Phylogenetic relationships among organisms have been demonstrated many times, and studies from a diversity of prokaryotic and eukaryotic organisms suggest a more or less gradual evolution of biochemical and physiological mechanisms and metabolic pathways. Despite different evolutionary pressures, proteins that regulate the cell cycle in yeast, nematode, fly, rat, and man have common chemical or structural features and modulate the same general cellular activity. Comparisons of human gene sequences with those from other organisms where the structure and/or function may be known allow researchers to draw analogies and to develop model systems for testing hypotheses. These model systems are of great importance in developing and testing diagnostic and therapeutic agents for human conditions, diseases and disorders.

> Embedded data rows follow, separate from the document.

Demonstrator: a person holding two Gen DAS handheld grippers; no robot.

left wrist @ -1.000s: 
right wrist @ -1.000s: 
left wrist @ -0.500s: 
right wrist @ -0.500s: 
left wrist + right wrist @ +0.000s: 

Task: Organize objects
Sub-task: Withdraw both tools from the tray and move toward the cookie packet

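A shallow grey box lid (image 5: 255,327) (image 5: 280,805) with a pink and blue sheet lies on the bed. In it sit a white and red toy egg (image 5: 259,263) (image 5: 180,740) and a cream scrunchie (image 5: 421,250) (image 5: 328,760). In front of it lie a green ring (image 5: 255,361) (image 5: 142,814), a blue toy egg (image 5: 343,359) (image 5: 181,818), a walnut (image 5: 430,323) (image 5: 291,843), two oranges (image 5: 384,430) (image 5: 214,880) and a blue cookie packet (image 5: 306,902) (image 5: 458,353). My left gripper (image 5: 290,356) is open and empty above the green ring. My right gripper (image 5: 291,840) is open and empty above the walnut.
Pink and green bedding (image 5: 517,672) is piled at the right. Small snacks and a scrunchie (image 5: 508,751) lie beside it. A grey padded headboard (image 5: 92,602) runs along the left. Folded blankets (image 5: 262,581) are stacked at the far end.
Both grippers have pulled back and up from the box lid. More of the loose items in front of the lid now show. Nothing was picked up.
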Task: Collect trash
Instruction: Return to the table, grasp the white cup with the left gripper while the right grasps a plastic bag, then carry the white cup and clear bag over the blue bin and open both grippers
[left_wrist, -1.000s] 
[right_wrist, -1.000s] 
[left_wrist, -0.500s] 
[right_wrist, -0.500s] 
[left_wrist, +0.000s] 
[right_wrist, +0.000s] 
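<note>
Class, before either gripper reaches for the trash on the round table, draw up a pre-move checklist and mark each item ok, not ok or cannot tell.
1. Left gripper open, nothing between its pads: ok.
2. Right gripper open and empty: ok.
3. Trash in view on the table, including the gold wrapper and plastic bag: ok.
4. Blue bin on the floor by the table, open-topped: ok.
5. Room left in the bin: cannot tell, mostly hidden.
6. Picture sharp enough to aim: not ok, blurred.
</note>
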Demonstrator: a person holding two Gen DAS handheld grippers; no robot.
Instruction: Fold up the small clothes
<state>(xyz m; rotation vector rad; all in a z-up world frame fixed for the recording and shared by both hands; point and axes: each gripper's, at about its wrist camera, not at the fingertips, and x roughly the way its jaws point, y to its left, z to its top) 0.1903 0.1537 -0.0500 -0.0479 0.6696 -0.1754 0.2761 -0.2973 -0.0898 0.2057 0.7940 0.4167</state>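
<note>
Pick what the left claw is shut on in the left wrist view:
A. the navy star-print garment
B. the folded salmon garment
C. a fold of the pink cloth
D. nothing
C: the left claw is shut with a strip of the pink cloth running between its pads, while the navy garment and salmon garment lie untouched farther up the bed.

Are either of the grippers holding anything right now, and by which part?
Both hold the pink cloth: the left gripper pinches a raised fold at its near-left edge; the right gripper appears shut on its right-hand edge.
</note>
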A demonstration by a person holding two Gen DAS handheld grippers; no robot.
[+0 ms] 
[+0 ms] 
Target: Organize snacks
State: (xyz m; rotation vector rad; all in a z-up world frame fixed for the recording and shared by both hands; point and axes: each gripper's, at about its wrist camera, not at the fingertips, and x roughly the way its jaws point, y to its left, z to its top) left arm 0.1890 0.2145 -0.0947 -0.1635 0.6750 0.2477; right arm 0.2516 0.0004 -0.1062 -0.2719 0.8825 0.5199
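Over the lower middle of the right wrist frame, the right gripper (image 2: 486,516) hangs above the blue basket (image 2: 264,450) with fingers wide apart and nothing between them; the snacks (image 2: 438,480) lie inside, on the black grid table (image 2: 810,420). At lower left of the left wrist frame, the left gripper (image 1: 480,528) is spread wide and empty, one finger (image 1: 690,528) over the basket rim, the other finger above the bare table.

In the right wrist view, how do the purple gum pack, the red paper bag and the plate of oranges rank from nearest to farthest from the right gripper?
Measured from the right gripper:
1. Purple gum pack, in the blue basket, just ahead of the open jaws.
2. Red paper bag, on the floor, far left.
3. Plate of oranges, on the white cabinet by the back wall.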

Polycyclic aromatic hydrocarbons (PAH), such as benzo(a)pyrene (BP), are ubiquitous environmental pollutants known to cause cancer in laboratory animals. PAH induce tumors in various tissues of animal species regardless of the route of administration. Human exposure to PAH in food, air, and water is increasing, and epidemiological studies show a higher incidence of lung, skin, and bladder cancer in individuals exposed to high levels of PAH, e.g. cigarette smokers and coke oven workers.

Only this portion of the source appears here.